* [What you need to do]: Every line of the records below that holds the word "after" belongs in the answer.

(Entries taken from a collection)
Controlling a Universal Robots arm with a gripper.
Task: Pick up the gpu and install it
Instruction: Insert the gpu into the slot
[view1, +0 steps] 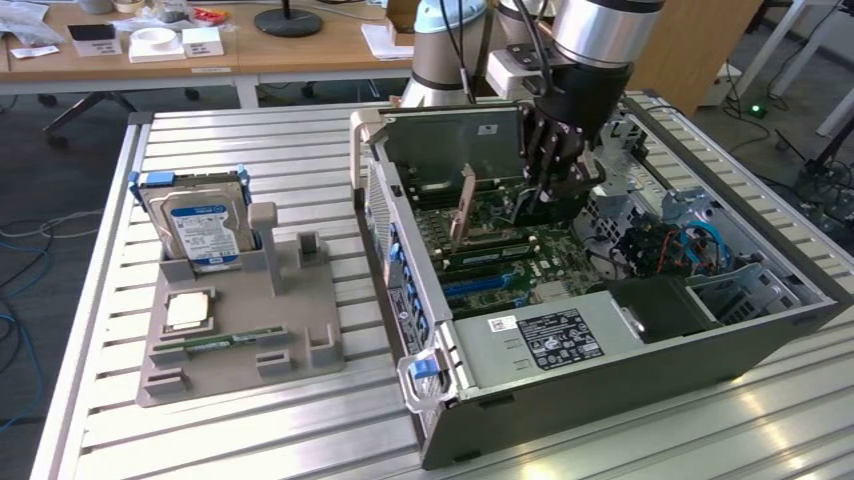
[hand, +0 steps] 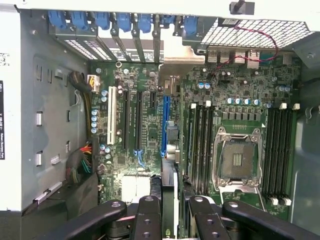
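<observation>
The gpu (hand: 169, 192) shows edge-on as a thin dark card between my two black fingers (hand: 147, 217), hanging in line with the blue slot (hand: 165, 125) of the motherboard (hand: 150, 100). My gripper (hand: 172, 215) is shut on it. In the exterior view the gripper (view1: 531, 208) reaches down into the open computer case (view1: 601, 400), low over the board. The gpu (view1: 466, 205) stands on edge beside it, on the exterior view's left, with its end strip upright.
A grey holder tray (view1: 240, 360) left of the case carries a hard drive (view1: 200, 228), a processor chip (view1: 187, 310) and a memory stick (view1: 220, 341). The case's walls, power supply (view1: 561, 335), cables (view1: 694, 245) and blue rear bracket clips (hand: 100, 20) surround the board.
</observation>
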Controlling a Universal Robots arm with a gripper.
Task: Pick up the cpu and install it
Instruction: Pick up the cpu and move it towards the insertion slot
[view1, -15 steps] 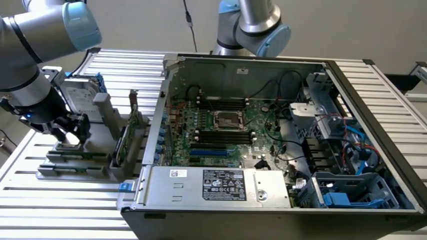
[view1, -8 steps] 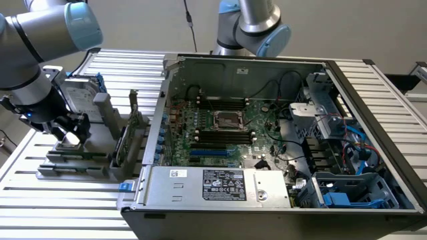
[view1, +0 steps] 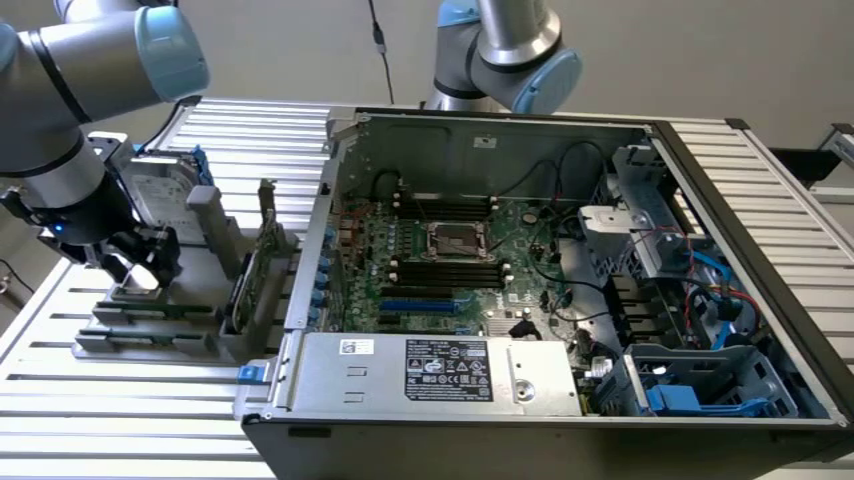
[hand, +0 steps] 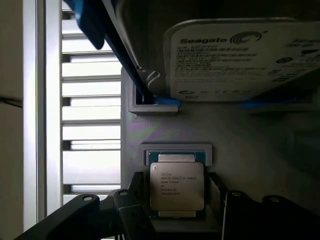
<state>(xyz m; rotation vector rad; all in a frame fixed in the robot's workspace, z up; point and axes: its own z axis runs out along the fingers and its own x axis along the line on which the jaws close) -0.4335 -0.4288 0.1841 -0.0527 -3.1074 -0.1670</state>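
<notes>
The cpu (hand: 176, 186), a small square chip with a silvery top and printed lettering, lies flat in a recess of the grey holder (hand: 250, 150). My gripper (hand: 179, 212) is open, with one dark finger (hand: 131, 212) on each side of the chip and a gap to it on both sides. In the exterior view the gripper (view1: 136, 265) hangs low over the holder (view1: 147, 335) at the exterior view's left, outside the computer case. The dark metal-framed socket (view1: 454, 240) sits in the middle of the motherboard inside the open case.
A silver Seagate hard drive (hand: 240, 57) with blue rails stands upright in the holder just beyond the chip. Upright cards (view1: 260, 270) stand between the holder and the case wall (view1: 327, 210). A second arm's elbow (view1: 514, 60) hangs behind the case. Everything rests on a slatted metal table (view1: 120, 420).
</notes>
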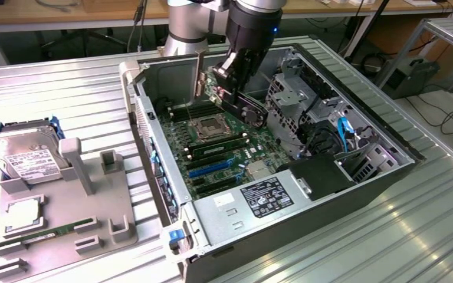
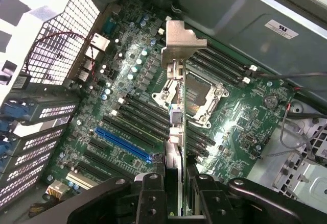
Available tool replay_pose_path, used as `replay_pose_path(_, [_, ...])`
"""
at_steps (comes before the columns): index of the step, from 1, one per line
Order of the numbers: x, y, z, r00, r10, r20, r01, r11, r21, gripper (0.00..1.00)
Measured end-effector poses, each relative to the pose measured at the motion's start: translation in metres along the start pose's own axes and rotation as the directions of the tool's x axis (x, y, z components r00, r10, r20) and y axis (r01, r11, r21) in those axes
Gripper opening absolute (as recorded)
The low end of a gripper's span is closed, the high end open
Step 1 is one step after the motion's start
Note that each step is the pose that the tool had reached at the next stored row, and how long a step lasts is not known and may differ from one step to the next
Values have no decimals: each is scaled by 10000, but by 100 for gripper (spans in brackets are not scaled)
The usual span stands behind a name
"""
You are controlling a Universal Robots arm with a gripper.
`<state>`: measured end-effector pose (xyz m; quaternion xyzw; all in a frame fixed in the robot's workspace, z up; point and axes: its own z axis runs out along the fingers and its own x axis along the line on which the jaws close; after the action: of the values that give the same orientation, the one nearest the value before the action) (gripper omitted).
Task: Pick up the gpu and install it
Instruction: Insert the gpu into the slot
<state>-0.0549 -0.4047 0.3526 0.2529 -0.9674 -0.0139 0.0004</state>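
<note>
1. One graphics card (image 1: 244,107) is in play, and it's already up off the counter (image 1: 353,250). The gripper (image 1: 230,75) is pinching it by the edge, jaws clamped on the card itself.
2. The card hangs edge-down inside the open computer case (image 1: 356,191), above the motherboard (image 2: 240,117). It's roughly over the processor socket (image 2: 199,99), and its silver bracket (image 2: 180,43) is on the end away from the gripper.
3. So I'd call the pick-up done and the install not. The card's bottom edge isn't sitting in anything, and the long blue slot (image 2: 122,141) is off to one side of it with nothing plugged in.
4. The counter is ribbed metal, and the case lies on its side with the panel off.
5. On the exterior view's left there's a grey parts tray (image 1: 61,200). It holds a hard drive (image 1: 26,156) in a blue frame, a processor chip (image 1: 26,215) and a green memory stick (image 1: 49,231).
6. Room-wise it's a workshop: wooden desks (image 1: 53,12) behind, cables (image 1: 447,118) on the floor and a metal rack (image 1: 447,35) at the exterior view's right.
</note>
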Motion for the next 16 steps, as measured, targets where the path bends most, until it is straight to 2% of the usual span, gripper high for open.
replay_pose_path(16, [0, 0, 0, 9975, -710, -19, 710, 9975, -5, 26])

* [Task output]:
Step 1 is one step after the motion's start
`<state>`: measured end-effector pose (xyz m; quaternion xyzw; all in a frame fixed in the robot's workspace, z up; point and axes: its own z axis runs out along the fingers and its own x axis along the line on which the jaws close; after the action: of the values that give the same orientation, the one nearest the value before the action) (gripper omitted).

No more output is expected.